Бондарь давно не видел друга, но сейчас ему хотелось побыть одному, и он вяло встал, протягивая руку Привезенцеву.
— Да ты что мрачный такой, — тиская руку Бондаря, говорил Привезенцев, — заболел, что ли, или контузия еще не прошла?
— Да нет, ничего, так иногда звенит в ушах. Ну, а ты как в новой должности?
— А я ничего нового и не замечаю. В батальоне был у меня только один начальник — Чернояров, и в штабе полка опять тот же Чернояров. Главная моя обязанность и была и есть — делать, что прикажет Чернояров. Да брось ты киснуть, всколыхнись! В деревню сходил бы, стариной тряхнул! Надо весь дым пороховой выветрить из себя. А под кустиками загорать нам не дадут! Завтра прибывает большая группа пополнения, послезавтра еще, затем еще. Оружие тоже вот-вот подвезут. Не успеешь оглянуться, и опять на фронт. Жить так жить, воевать так воевать! Идем-ка вечерком в деревню. Я тебя там с такой кралечкой познакомлю! Огонь баба! Только отбить не пытайся. Не выйдет! Я такую оборону создал — не подступишься!

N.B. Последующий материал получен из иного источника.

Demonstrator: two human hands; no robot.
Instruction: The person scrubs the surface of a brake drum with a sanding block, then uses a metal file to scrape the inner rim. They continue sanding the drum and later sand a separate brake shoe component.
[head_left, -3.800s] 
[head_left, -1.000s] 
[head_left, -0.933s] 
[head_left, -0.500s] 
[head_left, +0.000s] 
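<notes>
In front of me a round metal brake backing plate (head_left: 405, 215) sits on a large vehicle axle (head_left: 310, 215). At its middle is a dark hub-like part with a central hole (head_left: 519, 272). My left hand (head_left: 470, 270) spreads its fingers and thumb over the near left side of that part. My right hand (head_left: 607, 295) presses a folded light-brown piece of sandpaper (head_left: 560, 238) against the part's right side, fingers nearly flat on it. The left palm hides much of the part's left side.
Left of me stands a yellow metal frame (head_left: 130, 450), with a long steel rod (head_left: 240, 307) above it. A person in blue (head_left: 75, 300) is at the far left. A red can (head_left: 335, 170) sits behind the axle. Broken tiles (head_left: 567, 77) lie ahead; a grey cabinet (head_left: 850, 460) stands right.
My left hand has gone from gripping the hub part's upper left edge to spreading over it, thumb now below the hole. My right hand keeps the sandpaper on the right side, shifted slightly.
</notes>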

— Ты что же, свою клятву выполняешь: мстить всем женщинам?
— Федя! — свирепо блеснув темными глазами, оборвал Привезенцев. — Не береди старое! Перегорело, перекипело, вроде зарастать начало… Забудь про это. Теперь, Федя, у меня совсем другое…
Бондарь смотрел на Привезенцева и не узнавал его. Сейчас это был не тот ухарь, каким казался он всего минуту назад. Не походил он и на того Привезенцева, которого видел Бондарь в день приезда к изменившей ему жене.
— Со мной, Федя, не то происходит, — тихо продолжал Привезенцев. — Понимаешь, увидел я ее днем, около правления колхоза. Народу там полным-полно, ну и, как обычно, смех, шутки. А меня хлебом не корми, дай только разыграть кого-нибудь… А тут на нее глянул и — все! Не могу ни смеяться, ни шутить. Стою дурак дураком и слова, как безъязыкий, выдавливаю. Вечером опять встретил. Кое-как разговорился. Водка помогла. На другой вечер снова повстречались. И опять я как связанный. Хожу с ней вроде юнца шестнадцатилетнего и про луну разговариваю. Ты не смотри, что я так бойко начал тебя на гулянку приглашать и про нее с лихостью балагурить. Это я самого себя подбадриваю. А с ней, веришь ли, сам не свой. И я не мальчик, и она не девочка — даже не поцеловал ни разу! Хуже — за руку боюсь взять! Такое черт навалилось — в юности не испытывал!
— А кто же она?
— Наташа! Колхозница, солдатка, как говорят, муж на фронте, она с детьми дома. У нее дочь уже на гулянку ходит.
— Тсс! — просвистел Бондарь.
— А что? Всего на два года старше меня. Мне тридцать, ей тридцать два. Подумаешь! Вчера разоткровенничалась она. Силой, оказывается, ее замуж выдали. А муж, по ее рассказам, такая дрянь, издевался, подлец, над ней, мучил ее.
Присев на топчан, Привезенцев опустил голову на руки и смолк. Бондарь смотрел на согнутую спину Привезенцева и не знал, что сказать.
— Федя, а может, все это чепуха, — резко подняв голову, сказал Привезенцев, — может, я на умелую удочку попался?
— Не знаю, Федя, не знаю, — только и мог ответить Бондарь.